__Description of the task__: The copy you return should hold only the lines from the top of the data below through the line with "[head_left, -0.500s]", each duplicated exactly and with no pictures.

__Information supplied__:

[Start of section]

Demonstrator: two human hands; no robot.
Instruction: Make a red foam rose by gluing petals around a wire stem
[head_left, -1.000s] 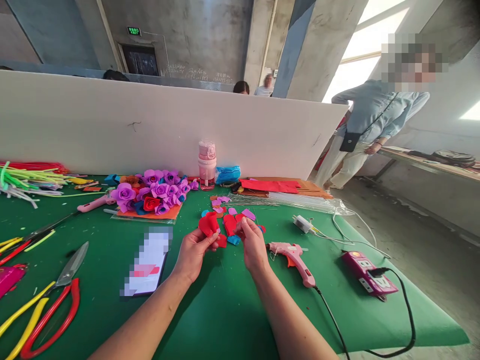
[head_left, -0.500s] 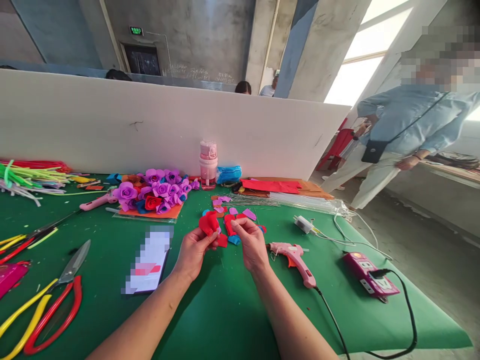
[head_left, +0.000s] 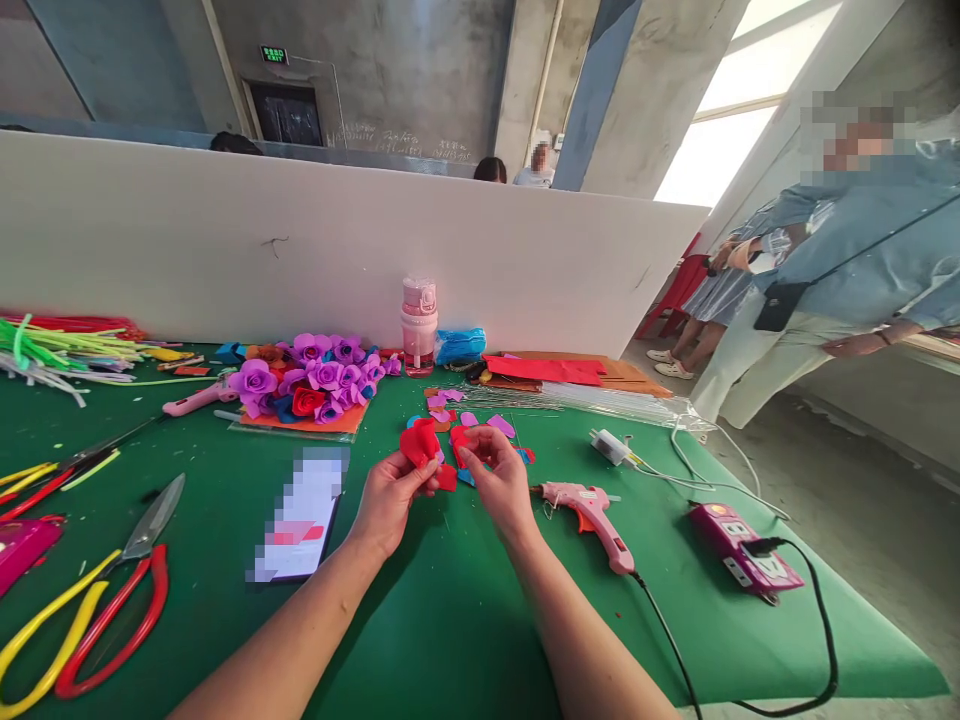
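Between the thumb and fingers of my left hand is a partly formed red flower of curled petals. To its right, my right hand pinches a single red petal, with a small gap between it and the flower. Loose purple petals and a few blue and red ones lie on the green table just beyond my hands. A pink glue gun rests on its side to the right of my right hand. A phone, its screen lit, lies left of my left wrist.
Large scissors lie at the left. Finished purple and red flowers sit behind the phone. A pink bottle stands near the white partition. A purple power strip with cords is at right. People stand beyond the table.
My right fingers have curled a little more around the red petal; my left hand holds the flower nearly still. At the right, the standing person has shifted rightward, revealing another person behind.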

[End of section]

__Task solution__:
Demonstrator: two human hands; no robot.
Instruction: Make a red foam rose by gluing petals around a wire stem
[head_left, -1.000s] 
[head_left, -0.500s] 

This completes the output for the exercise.